Search the listing below for the word "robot" and copy each line that holds it.

╭─ Dataset extract

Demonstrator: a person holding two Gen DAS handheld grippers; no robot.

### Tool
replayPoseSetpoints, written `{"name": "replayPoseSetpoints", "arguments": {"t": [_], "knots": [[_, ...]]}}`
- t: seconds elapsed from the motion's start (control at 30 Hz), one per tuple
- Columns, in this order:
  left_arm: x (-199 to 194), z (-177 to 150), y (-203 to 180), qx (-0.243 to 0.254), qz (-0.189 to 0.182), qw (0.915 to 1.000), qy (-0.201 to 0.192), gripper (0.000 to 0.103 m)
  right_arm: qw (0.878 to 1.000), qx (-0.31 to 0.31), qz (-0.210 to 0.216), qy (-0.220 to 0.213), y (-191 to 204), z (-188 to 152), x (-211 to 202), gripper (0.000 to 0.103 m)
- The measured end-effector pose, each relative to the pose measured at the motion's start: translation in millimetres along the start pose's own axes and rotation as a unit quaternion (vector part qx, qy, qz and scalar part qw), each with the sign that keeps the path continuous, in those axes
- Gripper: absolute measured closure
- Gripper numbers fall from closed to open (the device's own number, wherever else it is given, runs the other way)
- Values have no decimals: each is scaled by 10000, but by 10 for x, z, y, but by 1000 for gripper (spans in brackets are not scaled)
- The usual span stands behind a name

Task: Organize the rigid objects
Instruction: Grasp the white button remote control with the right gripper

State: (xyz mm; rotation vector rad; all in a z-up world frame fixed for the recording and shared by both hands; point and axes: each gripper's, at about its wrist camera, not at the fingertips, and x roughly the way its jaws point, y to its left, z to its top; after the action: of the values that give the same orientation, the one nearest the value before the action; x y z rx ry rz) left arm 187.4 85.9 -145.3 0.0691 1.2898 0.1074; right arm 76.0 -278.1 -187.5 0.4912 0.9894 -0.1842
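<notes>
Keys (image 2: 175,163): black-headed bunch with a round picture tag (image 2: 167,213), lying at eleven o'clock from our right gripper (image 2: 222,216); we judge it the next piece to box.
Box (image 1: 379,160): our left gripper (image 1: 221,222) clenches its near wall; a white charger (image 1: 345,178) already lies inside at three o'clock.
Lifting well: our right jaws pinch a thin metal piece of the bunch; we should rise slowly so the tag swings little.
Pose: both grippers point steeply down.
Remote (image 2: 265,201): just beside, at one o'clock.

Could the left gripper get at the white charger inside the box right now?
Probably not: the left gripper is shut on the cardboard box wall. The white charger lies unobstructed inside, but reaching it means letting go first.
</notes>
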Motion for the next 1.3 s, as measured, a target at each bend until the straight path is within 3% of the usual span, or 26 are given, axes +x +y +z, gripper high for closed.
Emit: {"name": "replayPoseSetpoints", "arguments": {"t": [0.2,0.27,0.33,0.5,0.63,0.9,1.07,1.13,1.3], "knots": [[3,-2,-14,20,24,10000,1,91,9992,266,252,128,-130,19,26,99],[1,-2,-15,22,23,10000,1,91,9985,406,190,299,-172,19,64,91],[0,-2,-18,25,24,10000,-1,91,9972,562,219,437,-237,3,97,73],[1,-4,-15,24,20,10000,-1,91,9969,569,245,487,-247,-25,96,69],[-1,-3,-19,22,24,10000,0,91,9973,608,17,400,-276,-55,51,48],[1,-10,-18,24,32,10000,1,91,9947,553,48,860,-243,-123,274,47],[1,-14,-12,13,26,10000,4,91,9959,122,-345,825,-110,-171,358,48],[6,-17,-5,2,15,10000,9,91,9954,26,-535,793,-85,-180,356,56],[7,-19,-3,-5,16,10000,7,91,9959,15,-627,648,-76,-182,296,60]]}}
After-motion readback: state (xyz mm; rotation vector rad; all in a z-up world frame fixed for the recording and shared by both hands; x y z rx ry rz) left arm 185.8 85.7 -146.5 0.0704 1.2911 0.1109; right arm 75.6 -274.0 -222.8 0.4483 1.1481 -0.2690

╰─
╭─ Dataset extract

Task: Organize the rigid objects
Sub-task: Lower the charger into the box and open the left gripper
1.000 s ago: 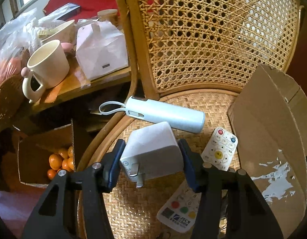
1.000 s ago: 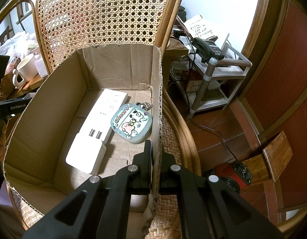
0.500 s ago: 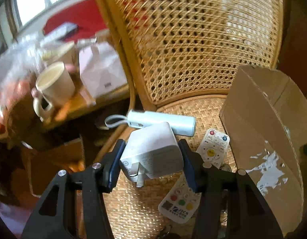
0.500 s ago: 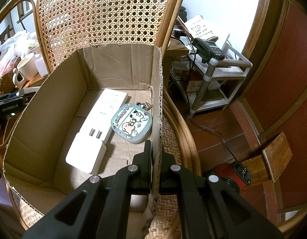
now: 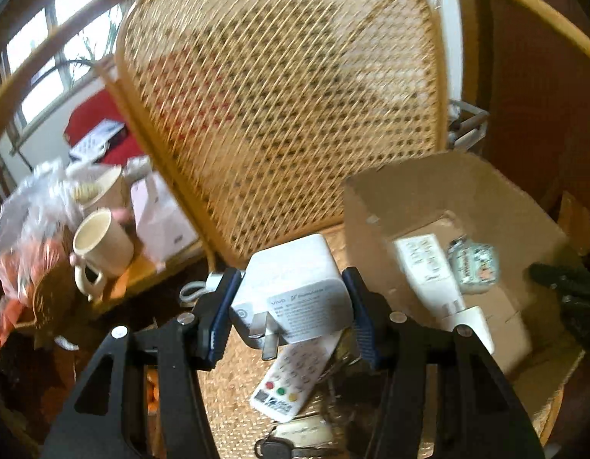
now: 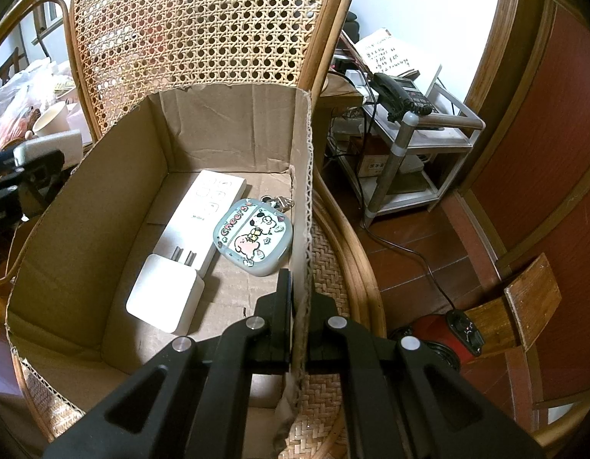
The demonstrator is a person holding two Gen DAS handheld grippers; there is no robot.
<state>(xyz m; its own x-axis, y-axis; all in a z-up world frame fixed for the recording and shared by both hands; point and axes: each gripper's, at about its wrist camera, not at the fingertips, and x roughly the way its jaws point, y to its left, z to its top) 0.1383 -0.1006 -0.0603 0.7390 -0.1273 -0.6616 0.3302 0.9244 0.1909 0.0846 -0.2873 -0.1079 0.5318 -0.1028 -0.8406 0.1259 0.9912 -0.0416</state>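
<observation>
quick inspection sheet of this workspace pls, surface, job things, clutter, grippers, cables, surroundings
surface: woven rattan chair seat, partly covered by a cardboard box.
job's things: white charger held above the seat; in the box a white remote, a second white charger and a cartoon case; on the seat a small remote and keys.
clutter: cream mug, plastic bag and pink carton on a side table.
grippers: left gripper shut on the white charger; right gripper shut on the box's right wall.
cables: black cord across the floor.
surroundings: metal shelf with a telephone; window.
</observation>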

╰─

→ Written response
Demonstrator: a person holding two Gen DAS handheld grippers; no robot.
The demonstrator is a person holding two Gen DAS handheld grippers; there is no robot.

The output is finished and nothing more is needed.